**Data in this exercise:**
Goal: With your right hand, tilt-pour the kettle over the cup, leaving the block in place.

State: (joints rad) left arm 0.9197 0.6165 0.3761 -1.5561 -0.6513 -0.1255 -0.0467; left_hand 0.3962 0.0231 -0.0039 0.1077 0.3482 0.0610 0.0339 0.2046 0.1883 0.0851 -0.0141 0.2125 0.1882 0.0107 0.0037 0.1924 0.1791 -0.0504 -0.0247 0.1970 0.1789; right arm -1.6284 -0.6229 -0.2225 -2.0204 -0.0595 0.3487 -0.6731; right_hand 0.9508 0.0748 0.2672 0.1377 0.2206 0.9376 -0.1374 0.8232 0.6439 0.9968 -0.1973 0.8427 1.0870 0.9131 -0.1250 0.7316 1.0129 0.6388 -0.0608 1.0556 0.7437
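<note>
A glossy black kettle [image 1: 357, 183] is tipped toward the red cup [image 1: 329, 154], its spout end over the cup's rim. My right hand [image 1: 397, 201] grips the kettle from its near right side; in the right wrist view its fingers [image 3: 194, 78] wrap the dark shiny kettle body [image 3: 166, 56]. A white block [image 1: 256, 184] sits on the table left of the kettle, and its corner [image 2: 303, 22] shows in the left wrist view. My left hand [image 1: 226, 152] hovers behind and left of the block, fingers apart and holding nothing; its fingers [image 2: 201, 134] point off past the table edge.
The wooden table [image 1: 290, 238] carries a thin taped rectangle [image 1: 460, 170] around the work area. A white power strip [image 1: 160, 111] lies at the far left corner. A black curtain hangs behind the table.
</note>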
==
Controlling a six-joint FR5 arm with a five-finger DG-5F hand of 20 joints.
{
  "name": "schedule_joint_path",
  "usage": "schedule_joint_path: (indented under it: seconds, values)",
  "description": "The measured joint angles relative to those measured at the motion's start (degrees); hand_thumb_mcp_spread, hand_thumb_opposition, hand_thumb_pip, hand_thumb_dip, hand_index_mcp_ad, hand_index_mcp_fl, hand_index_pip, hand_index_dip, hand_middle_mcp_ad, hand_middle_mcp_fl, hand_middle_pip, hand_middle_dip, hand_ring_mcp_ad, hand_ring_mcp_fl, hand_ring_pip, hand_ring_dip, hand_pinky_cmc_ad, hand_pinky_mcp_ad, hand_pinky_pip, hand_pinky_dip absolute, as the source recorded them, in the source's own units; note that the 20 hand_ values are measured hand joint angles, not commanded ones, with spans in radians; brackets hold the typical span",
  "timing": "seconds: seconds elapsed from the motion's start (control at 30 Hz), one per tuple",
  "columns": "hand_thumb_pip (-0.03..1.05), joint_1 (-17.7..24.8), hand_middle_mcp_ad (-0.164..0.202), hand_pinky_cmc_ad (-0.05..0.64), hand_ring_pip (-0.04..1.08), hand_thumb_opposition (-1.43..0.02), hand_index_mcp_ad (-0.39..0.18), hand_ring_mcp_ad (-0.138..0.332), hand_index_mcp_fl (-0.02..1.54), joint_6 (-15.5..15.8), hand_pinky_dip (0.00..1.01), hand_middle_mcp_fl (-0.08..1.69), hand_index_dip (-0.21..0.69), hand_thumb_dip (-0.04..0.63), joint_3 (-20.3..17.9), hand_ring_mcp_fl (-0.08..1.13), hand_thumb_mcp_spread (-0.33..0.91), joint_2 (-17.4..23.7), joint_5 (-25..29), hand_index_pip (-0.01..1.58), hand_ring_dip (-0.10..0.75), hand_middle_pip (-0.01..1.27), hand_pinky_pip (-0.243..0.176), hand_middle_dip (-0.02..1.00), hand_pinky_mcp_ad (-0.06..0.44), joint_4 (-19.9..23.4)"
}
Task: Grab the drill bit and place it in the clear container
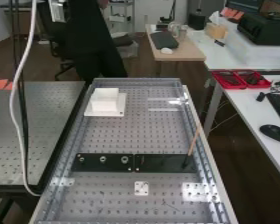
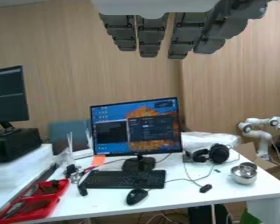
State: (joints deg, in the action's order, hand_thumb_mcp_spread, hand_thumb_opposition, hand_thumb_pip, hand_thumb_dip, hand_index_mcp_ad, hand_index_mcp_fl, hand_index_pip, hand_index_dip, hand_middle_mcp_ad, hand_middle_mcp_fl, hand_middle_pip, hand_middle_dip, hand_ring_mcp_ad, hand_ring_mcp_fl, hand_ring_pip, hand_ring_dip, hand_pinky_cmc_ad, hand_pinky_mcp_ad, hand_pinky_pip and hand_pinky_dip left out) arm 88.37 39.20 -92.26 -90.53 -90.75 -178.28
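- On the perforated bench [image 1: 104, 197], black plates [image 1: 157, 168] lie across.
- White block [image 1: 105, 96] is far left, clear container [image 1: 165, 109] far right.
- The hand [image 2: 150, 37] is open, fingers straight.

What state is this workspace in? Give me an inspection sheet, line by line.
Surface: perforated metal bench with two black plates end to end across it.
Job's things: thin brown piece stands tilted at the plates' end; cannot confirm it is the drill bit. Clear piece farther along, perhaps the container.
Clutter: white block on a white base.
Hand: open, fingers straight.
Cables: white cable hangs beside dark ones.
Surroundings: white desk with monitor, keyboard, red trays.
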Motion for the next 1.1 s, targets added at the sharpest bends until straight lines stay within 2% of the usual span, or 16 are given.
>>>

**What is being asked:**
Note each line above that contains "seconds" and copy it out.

**Written response:**
  "usage": "schedule_joint_path: (indented under it: seconds, values)",
  "timing": "seconds: seconds elapsed from the motion's start (control at 30 Hz), one per tuple",

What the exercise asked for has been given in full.